Yes, I bought these flowers myself, not expecting anybody else to buy me some.
Yes, it's been a busy month, I'm at my parents', where I am left alone with a huge kitchen and sheer endless supplies of food (and a Kenwood food processor), all day long. What else to do than bake, cook and try recipes that I'd never venture doing in our humble student kitchen. Actually, it is more the disposal of the food that is much easier here, because there are always people around to eat what I cook, people that aren't fussy, people that are meat eaters, people that fancy three-course meals every day.
Because, let's be honest, I am a single student with a small kitchen, and recipes rarely adapt to my needs, and what I need is one, or maybe two scones. And a one-portion beef stew, and a one-portion brioche recipe, and a one portion pork pie recipe, and a one-portion... well you get the picture (whoever you is, if there is a you outside my head). Don't get me wrong this is not a frustrated single speaking. No - it's a slightly overweight (muhahaha) student speaking who is sick of reading recipes that could feed the entire British army, if not the entire British population. I'm not a thicko either, although usually preoccupied with letters rather than numbers, I am the offspring of two accountants and I am fully capable of calculating, hence I am able to downsize recipes. What I can't do is quarter eggs or work with thimbles as measures.

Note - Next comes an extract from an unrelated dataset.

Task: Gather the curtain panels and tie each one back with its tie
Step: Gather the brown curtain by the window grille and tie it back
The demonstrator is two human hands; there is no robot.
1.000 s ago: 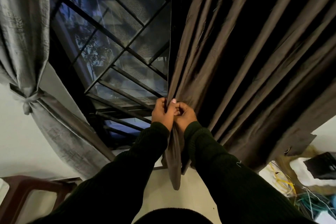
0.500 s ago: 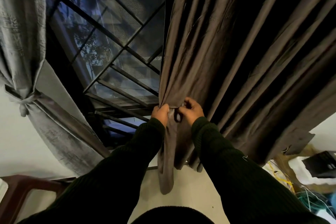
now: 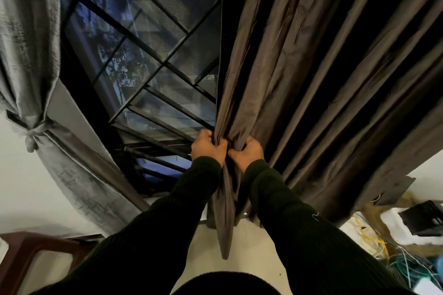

ALSO, shops don't sell the stuff I need in single-appropriate sizes. You HAVE to go for the gallon of syrup, the ton of flour, the yard-long bread, the wheelie bin full of sugar and baking powder, enough to make a continent rise. Of course, these things 'keep well', 'are always handy' and 'easily stored'. But did I mention that I am a greedy, fat student with limited space to store my gallons of syrup and milk, and not even enough will power to let a bag of flour sit on the shelf for more than a month. I do my best to cram the stuff I buy into the small space in the cupboard that is reserved for them, and labelled accordingly, a technique referred to as 'tetrising'. But what I cannot ignore is the voice in my head screaming 'flour, butter, sugar, eggs - cookiessssssss' (and trust me, that voice is quite loud). I realize now that my accolade is taking biblical proportion, but, hey, that's exactly my approach to food.

I realized during the last two weeks at my parents' that I should try to 1. get a bigger cupboard and 2. find ways of using the limited content of my food cupboard in order to make tasty stuff in one-portion format that will help me to turn myself into a one-portion size person. OMG, is that a New Year's resolution?